[[ Stored data open ]]

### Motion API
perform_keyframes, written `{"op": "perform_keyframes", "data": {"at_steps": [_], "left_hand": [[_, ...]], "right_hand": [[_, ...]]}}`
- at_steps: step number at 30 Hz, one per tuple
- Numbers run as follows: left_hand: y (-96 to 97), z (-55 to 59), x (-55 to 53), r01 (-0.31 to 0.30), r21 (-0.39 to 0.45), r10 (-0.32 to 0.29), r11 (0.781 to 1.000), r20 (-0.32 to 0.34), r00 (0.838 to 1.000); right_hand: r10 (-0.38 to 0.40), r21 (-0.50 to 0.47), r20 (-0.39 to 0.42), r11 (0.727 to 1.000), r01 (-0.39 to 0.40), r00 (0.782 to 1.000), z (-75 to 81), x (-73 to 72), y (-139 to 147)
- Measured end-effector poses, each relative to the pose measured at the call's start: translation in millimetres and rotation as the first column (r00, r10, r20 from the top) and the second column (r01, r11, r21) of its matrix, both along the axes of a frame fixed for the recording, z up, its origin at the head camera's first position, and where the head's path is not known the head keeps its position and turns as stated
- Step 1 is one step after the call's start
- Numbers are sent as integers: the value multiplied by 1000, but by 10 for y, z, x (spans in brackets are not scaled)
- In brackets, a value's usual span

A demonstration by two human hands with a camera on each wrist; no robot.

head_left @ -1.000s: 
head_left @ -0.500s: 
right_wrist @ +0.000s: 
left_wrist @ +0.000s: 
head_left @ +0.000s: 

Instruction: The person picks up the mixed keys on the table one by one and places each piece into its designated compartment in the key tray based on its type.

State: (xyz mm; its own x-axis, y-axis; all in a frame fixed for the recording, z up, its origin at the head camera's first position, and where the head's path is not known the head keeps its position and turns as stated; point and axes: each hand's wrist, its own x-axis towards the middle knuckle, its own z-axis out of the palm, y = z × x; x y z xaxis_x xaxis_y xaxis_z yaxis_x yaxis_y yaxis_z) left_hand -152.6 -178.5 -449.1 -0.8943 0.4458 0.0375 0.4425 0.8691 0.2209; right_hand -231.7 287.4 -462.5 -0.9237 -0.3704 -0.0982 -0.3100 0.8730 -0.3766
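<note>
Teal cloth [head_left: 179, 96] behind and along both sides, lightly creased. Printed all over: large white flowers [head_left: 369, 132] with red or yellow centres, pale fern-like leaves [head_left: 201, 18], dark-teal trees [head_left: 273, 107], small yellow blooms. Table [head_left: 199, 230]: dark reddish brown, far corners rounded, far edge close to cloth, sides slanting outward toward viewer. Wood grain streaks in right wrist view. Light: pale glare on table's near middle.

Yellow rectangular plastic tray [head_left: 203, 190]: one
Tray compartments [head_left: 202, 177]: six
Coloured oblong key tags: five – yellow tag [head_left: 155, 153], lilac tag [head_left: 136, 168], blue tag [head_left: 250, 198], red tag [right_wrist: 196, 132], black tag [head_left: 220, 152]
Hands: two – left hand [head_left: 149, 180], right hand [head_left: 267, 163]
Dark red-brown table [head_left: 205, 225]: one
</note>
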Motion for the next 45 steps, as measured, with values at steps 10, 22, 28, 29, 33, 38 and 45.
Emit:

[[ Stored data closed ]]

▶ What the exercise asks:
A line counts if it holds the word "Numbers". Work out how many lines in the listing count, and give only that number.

▶ Response to the exercise:
2